The platforms themselves differ enough in liquidity, settlement, and fee structure that a strategy tuned for one needs re-validation before running unchanged on the other. Getting the execution architecture and risk controls right is, in practice, at least as important to the outcome as the accuracy of the underlying fair-value signal — a well-calibrated Pinnacle anchor with poor inventory management can still lose money, while disciplined risk controls limit the damage even when the signal itself is imperfect.

Frequently Asked Questions

What's the difference between a maker and taker order on Polymarket or Kalshi?

A taker order fills immediately against an existing resting order at the currently displayed price, paying the spread between the best bid and ask. A maker order instead posts a limit order at a chosen price and waits to be filled by an incoming taker, which can earn the spread rather than pay it, and typically qualifies for lower fees or rebates on both platforms. The tradeoff is that maker orders carry execution uncertainty and adverse selection risk, since they may not fill at all, or may fill specifically because the market is about to move against the position.

Why anchor a Polymarket or Kalshi quoting strategy to Pinnacle instead of the prediction market's own price?

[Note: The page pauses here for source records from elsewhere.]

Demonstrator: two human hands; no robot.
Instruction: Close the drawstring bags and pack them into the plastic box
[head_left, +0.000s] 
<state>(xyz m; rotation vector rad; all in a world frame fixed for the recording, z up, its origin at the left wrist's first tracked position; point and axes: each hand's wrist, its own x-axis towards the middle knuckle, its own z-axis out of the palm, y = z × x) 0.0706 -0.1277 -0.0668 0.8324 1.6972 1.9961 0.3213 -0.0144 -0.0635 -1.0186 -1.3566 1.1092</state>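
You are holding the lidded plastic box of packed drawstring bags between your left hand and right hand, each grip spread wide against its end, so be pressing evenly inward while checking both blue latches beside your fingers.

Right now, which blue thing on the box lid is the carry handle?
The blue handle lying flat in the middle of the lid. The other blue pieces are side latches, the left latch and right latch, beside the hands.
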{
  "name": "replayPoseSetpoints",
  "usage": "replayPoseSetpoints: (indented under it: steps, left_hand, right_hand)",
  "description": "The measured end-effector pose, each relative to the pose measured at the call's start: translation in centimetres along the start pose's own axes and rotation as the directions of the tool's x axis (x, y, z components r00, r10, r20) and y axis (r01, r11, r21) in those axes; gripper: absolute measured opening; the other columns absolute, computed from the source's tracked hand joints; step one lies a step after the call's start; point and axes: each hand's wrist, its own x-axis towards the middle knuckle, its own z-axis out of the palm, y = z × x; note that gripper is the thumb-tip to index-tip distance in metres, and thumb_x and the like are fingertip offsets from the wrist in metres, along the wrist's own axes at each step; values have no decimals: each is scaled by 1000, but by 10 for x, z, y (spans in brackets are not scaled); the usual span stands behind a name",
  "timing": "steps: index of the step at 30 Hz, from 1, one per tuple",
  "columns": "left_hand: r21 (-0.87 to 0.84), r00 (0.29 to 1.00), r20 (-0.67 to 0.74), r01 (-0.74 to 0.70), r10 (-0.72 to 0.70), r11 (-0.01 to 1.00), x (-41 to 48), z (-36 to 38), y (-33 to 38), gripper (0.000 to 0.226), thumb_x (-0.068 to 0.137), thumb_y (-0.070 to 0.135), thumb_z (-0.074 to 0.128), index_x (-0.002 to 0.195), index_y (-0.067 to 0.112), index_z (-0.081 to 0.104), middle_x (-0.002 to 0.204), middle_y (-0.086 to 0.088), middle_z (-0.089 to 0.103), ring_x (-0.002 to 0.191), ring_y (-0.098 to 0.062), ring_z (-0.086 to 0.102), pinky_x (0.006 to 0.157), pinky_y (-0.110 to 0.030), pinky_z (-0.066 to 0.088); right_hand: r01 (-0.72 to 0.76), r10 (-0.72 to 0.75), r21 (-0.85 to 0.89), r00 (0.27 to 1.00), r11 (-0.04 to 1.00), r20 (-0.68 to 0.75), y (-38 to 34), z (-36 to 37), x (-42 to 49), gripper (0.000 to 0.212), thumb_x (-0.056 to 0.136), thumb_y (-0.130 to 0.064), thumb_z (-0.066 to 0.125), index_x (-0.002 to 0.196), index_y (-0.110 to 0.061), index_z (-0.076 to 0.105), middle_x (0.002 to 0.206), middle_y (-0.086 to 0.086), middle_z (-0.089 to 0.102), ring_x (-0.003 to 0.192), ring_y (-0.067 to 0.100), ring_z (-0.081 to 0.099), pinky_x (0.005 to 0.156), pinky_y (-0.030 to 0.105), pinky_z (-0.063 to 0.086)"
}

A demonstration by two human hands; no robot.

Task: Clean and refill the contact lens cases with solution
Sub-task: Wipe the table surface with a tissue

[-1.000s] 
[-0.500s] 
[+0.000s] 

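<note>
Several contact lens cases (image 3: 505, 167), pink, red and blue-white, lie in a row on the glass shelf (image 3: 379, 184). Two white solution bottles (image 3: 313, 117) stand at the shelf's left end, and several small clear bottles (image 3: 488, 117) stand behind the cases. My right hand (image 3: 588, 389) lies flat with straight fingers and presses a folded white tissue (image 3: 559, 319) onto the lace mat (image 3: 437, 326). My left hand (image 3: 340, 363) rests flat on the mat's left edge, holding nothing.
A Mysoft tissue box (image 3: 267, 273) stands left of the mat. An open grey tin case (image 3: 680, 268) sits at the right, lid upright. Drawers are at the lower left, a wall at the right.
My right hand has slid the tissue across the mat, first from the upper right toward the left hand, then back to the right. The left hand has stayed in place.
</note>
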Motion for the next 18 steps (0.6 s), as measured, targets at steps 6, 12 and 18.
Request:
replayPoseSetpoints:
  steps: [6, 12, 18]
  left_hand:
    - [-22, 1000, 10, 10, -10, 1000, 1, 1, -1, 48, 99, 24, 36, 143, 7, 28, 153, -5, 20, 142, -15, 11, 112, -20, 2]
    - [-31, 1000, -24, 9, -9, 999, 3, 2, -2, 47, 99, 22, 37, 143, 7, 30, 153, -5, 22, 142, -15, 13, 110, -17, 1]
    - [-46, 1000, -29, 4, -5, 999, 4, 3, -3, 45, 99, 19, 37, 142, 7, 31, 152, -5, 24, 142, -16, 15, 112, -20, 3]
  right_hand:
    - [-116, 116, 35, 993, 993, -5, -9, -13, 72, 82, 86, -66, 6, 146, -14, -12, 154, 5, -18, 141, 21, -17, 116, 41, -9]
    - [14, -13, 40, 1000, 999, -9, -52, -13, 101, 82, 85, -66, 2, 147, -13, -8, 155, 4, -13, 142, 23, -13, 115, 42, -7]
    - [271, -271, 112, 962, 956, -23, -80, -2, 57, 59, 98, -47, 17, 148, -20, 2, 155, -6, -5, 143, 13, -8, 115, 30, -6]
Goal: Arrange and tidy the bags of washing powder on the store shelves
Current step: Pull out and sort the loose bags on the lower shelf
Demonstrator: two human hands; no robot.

Prediction market sports contracts, particularly on lower-volume sports or leagues, can have thin recent trade history that produces a noisy or stale mid-price if used as the sole reference point. Anchoring maker quotes to a de-vigged Pinnacle probability provides an external, continuously updated fair-value reference that doesn't depend on the prediction market's own limited trade flow, reducing the risk of quoting around a mid-price that hasn't reflected genuinely new information.

What is inventory risk in prediction market making and how is it controlled?

Inventory risk is the net directional position that accumulates when fills on a maker's bid and ask sides don't balance — for example, if the bid gets hit repeatedly while the ask sits unfilled, the strategy ends up holding a growing position in one outcome rather than capturing spread on balanced two-sided trading. It's controlled with explicit per-market position limits that trigger spread widening, active unwinding, or a pause in quoting on the accumulating side once the position exceeds a set threshold.

Which platform has better liquidity for sports markets, Polymarket or Kalshi?

This varies by sport and league and changes as both platforms expand their sports offerings, so it isn't fixed and needs to be checked market by market rather than assumed. The platforms also differ in settlement currency — Polymarket settles in USDC on Polygon while Kalshi uses USD-denominated accounts through traditional payment rails — and in fee structure, both of which affect which venue is more favorable for a given maker or taker strategy independent of raw liquidity.

What risk controls should a sports market-making strategy have before going live?

At minimum: per-market inventory limits that widen spreads or unwind positions when exceeded, a hard per-market exposure cap independent of inventory logic to prevent overconcentration, a kill switch that halts quoting on anomalies like a stalled fair-value data feed or unexpected exchange API errors, and post-trade reconciliation that compares intended orders against actual fills to catch execution bugs. These are worth building before deploying capital, since the cost of pausing unnecessarily is a few missed fills, while the cost of not pausing during a genuine anomaly is holding stale, mispriced inventory through an adverse move.